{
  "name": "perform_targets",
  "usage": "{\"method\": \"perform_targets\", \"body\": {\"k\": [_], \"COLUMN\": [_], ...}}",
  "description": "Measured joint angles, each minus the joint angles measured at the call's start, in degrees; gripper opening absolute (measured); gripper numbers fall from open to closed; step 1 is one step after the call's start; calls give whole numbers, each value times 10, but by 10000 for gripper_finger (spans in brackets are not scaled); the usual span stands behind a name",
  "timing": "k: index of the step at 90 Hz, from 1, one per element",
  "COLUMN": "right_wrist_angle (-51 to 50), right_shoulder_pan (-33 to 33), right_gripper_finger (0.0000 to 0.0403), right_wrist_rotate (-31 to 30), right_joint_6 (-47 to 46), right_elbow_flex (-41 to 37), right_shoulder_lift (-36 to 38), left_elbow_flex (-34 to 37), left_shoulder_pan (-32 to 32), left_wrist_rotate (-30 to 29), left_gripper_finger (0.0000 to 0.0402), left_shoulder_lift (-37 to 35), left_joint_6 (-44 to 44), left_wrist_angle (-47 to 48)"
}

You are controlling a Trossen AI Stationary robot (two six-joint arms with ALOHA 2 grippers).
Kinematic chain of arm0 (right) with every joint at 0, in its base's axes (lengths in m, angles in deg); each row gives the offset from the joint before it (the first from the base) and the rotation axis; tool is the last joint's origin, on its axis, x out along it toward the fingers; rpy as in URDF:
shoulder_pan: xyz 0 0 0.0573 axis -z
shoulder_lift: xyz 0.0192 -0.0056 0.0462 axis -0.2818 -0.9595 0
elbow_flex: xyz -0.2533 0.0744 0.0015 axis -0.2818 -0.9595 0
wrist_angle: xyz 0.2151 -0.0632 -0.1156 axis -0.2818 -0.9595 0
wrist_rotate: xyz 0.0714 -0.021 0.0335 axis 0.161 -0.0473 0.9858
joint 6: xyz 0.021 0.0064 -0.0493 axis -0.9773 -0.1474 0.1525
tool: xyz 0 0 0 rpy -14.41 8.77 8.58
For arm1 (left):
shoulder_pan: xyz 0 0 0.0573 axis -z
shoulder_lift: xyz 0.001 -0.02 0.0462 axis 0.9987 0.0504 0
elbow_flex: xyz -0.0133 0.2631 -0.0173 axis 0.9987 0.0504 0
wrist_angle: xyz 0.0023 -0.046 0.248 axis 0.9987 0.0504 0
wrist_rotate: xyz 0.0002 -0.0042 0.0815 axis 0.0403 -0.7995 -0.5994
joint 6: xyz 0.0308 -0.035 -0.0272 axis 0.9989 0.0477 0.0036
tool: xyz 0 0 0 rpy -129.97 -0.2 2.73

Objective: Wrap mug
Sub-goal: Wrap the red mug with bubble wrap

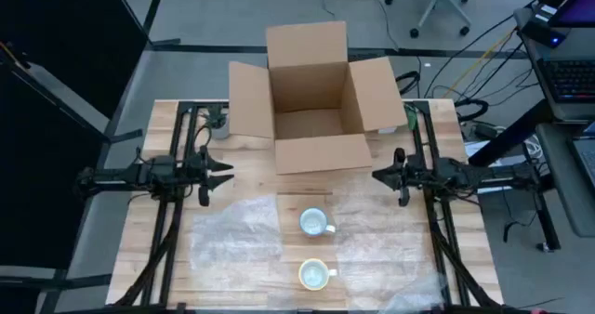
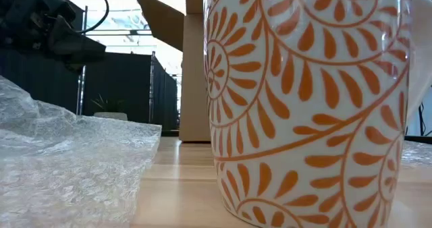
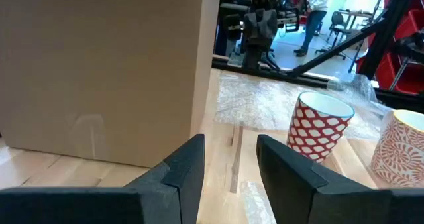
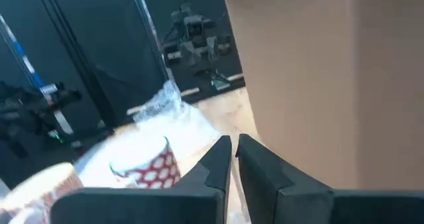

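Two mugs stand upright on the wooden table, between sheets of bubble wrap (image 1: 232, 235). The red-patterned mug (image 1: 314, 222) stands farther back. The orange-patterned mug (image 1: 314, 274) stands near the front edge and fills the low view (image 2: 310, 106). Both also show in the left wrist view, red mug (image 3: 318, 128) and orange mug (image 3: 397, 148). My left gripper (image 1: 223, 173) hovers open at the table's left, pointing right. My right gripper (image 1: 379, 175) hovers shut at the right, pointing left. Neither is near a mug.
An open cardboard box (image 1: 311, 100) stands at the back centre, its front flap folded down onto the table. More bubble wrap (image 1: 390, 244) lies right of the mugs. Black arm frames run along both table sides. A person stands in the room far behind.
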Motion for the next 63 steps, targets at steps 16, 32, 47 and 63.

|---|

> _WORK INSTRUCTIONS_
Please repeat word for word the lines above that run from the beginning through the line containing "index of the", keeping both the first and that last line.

> _RESPONSE TO THE EXERCISE_
{
  "name": "perform_targets",
  "usage": "{\"method\": \"perform_targets\", \"body\": {\"k\": [_], \"COLUMN\": [_], ...}}",
  "description": "Measured joint angles, each minus the joint angles measured at the call's start, in degrees; gripper opening absolute (measured); gripper numbers fall from open to closed; step 1 is one step after the call's start; calls give whole numbers, each value times 10, but by 10000 for gripper_finger (spans in brackets are not scaled); the usual span stands behind a name",
  "timing": "k: index of the step at 90 Hz, from 1, one per element",

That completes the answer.